§ Data for this exercise:
Segment Open

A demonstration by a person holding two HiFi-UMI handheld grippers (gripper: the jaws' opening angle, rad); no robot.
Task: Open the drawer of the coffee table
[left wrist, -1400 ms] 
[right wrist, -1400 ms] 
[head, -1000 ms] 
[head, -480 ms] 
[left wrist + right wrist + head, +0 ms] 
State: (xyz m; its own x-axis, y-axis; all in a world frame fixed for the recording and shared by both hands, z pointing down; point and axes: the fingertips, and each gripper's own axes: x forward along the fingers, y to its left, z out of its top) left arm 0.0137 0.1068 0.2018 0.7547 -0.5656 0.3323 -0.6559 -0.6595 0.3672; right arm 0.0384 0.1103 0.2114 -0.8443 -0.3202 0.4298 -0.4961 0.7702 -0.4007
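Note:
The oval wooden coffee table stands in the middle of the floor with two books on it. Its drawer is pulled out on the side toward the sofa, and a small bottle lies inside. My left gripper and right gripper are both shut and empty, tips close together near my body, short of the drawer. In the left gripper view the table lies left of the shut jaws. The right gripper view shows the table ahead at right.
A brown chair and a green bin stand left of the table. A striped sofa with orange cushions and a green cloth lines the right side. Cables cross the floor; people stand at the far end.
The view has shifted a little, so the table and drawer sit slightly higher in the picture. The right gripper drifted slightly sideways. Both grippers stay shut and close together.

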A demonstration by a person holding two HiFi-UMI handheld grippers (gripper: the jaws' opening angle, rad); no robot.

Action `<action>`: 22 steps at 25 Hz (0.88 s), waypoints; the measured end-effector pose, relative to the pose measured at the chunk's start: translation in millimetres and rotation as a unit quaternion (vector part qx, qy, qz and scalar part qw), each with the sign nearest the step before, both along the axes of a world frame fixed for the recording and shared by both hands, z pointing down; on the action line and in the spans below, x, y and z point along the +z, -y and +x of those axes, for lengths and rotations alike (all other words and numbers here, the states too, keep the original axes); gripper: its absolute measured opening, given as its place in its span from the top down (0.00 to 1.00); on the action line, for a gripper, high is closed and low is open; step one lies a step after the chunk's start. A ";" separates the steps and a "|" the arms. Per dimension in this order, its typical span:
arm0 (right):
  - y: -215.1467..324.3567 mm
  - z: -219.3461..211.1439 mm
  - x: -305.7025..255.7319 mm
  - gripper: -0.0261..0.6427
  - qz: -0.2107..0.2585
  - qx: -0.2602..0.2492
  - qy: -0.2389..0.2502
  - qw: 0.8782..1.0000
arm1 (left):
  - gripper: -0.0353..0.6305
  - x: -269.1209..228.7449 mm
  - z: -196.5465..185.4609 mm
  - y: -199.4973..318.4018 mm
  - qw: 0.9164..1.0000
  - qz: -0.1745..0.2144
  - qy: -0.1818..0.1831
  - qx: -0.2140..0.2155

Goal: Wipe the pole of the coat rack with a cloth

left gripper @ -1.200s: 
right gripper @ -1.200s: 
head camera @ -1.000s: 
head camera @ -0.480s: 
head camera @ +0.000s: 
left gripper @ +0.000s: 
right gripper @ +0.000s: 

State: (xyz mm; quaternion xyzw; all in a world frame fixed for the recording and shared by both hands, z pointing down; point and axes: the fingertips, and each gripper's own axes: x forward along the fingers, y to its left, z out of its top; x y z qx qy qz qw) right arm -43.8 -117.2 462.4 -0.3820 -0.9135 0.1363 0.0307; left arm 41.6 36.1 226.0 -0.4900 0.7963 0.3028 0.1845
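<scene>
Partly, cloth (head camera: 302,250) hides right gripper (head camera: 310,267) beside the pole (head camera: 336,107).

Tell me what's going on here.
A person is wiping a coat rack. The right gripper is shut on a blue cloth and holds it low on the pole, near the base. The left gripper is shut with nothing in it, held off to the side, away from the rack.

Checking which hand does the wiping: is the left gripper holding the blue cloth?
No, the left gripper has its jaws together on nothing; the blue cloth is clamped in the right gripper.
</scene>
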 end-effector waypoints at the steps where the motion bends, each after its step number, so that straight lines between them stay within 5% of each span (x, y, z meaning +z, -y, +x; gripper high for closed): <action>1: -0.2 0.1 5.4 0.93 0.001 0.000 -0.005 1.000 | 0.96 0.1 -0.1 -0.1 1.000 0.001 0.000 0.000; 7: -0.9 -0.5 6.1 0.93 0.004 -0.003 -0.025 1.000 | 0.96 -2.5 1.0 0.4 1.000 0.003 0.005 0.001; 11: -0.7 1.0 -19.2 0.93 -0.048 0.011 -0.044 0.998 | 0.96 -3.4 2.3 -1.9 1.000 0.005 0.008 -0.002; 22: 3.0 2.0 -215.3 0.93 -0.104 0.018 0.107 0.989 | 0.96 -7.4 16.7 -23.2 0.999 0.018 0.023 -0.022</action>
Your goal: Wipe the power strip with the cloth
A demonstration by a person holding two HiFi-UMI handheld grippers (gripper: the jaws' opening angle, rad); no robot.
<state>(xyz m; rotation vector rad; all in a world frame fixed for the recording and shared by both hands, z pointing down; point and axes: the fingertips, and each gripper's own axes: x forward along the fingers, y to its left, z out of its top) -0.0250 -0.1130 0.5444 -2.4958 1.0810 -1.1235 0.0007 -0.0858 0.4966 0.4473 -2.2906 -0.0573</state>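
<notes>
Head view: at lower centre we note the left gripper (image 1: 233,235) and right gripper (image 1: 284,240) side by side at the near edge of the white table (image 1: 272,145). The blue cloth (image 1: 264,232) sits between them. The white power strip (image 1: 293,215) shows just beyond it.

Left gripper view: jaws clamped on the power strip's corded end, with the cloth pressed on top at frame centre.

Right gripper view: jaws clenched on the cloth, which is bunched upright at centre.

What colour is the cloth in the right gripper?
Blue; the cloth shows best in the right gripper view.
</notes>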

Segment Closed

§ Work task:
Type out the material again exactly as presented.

§ Completed exercise:
A demonstration by a person holding two HiFi-UMI handheld grippers (gripper: the jaws' opening angle, rad); no robot.
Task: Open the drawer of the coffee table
[left wrist, -1400 ms] 
[right wrist, -1400 ms] 
[head, -1000 ms] 
[head, -480 ms] 
[left wrist + right wrist + head, +0 ms] 
State: (xyz m; its own x-axis, y-axis; all in a world frame fixed for the recording and shared by both hands, z pointing down; point and axes: the fingertips, and each gripper's own axes: x forward along the fingers, y to its left, z out of its top) left arm 0.0137 0.1068 0.2018 0.7547 -0.5656 0.3323 -0.6559 -0.6595 0.3672; right arm 0.0384 0.1103 0.2114 -0.8443 -0.3202 0.4298 -0.4961 0.7702 -0.4007
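Note:
The oval wooden coffee table stands in the middle of the floor with two books on it. Its drawer is pulled out on the side toward the sofa, and a small bottle lies inside. My left gripper and right gripper are both shut and empty, tips close together near my body, short of the drawer. In the left gripper view the table lies left of the shut jaws. The right gripper view shows the table ahead at right.
A brown chair and a green bin stand left of the table. A striped sofa with orange cushions and a green cloth lines the right side. Cables cross the floor; people stand at the far end.
The view has shifted a little, so the table and drawer sit slightly higher in the picture. The right gripper drifted slightly sideways. Both grippers stay shut and close together.
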
A demonstration by a person holding two HiFi-UMI handheld grippers (gripper: the jaws' opening angle, rad); no robot.

Action `<action>`: 22 steps at 25 Hz (0.88 s), waypoints; the measured end-effector pose, relative to the pose measured at the chunk's start: translation in millimetres and rotation as a unit quaternion (vector part qx, qy, qz and scalar part qw), each with the sign nearest the step before, both along the axes of a world frame fixed for the recording and shared by both hands, z pointing down; on the action line and in the spans below, x, y and z point along the +z, -y and +x of those axes, for lengths and rotations alike (all other words and numbers here, the states too, keep the original axes); gripper: its absolute measured opening, given as its place in its span from the top down (0.00 to 1.00); on the action line, for a gripper, high is closed and low is open; step one lies a step after the chunk's start. A ";" separates the steps and a "|" the arms. Per dimension in this order, its typical span:
arm0 (right):
  - y: -215.1467..324.3567 mm
  - z: -219.3461..211.1439 mm
  - x: -305.7025..255.7319 mm
  - gripper: -0.0261..0.6427
  - qz: -0.2107..0.2585
  - qx: -0.2602..0.2492
  - qy: -0.2389..0.2502
  - qw: 0.8782..1.0000
arm1 (left):
  - gripper: -0.0353..0.6305
  - x: -269.1209..228.7449 mm
  - z: -196.5465..185.4609 mm
  - y: -199.4973..318.4018 mm
  - qw: 0.9164..1.0000
  - qz: -0.1745..0.2144
  - qy: -0.1818..0.1831
  - qx: -0.2140..0.2155

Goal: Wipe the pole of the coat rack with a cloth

left gripper @ -1.200s: 
right gripper @ -1.200s: 
head camera @ -1.000s: 
head camera @ -0.480s: 
head camera @ +0.000s: 
left gripper @ +0.000s: 
right gripper @ +0.000s: 

State: (xyz mm; quaternion xyzw; all in a world frame fixed for the recording and shared by both hands, z pointing down; point and axes: the fingertips, and each gripper's own axes: x forward along the fingers, y to its left, z out of its top; x y z qx qy qz qw) right arm -43.8 -117.2 462.4 -0.3820 -0.9135 0.1363 0.0307; left arm 41.6 36.1 226.0 -0.4900 0.7963 0.3028 0.1845
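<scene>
Partly, cloth (head camera: 302,250) hides right gripper (head camera: 310,267) beside the pole (head camera: 336,107).

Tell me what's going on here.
A person is wiping a coat rack. The right gripper is shut on a blue cloth and holds it low on the pole, near the base. The left gripper is shut with nothing in it, held off to the side, away from the rack.

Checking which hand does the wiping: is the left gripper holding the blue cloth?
No, the left gripper has its jaws together on nothing; the blue cloth is clamped in the right gripper.
</scene>
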 end-effector waypoints at the steps where the motion bends, each after its step number, so that straight lines between them stay within 5% of each span (x, y, z meaning +z, -y, +x; gripper high for closed): <action>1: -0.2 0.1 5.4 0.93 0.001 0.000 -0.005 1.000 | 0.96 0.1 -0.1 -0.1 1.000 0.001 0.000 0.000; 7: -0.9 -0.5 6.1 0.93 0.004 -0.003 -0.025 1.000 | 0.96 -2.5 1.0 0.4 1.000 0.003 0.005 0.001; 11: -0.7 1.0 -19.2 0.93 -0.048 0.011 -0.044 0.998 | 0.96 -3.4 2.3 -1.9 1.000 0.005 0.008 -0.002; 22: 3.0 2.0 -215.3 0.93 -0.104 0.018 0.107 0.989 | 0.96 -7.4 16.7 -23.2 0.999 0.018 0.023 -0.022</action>
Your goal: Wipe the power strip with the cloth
A demonstration by a person holding two HiFi-UMI handheld grippers (gripper: the jaws' opening angle, rad); no robot.
<state>(xyz m; rotation vector rad; all in a world frame fixed for the recording and shared by both hands, z pointing down; point and axes: the fingertips, and each gripper's own axes: x forward along the fingers, y to its left, z out of its top) -0.0250 -0.1130 0.5444 -2.4958 1.0810 -1.1235 0.0007 -0.0858 0.4966 0.4473 -2.2906 -0.0573</state>
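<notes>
Head view: at lower centre we note the left gripper (image 1: 233,235) and right gripper (image 1: 284,240) side by side at the near edge of the white table (image 1: 272,145). The blue cloth (image 1: 264,232) sits between them. The white power strip (image 1: 293,215) shows just beyond it.

Left gripper view: jaws clamped on the power strip's corded end, with the cloth pressed on top at frame centre.

Right gripper view: jaws clenched on the cloth, which is bunched upright at centre.

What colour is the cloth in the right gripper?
Blue; the cloth shows best in the right gripper view.
</notes>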

This output requires nothing further.